Stored data.
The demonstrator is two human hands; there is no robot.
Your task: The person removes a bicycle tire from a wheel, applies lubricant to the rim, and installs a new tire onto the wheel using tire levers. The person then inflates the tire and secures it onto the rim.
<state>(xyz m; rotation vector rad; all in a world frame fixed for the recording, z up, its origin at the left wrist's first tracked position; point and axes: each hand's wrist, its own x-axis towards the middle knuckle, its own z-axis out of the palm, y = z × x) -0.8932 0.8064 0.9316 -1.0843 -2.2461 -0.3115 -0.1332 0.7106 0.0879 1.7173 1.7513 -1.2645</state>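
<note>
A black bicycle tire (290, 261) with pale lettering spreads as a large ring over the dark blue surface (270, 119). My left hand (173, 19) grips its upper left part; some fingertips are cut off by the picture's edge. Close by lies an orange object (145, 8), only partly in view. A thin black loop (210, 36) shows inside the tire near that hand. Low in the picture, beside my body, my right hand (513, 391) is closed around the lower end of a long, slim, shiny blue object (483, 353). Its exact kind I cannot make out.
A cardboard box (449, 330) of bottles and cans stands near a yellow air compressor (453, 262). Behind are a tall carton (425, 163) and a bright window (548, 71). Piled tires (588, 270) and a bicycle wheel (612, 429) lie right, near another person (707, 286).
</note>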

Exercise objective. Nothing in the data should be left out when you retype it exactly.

Answer.
The demonstrator is two human hands; there is no robot.
Your task: The person removes a bicycle tire from a wheel, applies lubricant to the rim, and installs a new tire onto the wheel using tire levers. The person then inflates the tire and secures it onto the rim.
<state>(xyz m; rotation vector rad; all in a world frame fixed for the recording, z up, its origin at the left wrist's first tracked position; point and axes: each hand's wrist, its own x-axis towards the middle knuckle, its own z-axis out of the palm, y = z × x) -0.8932 0.8064 0.9316 -1.0843 -2.2461 -0.3115 -0.1332 0.7106 0.0879 1.7173 1.7513 -1.2645</state>
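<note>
A black bicycle tire (290, 261) with pale lettering spreads as a large ring over the dark blue surface (270, 119). My left hand (173, 19) grips its upper left part; some fingertips are cut off by the picture's edge. Close by lies an orange object (145, 8), only partly in view. A thin black loop (210, 36) shows inside the tire near that hand. Low in the picture, beside my body, my right hand (513, 391) is closed around the lower end of a long, slim, shiny blue object (483, 353). Its exact kind I cannot make out.
A cardboard box (449, 330) of bottles and cans stands near a yellow air compressor (453, 262). Behind are a tall carton (425, 163) and a bright window (548, 71). Piled tires (588, 270) and a bicycle wheel (612, 429) lie right, near another person (707, 286).
</note>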

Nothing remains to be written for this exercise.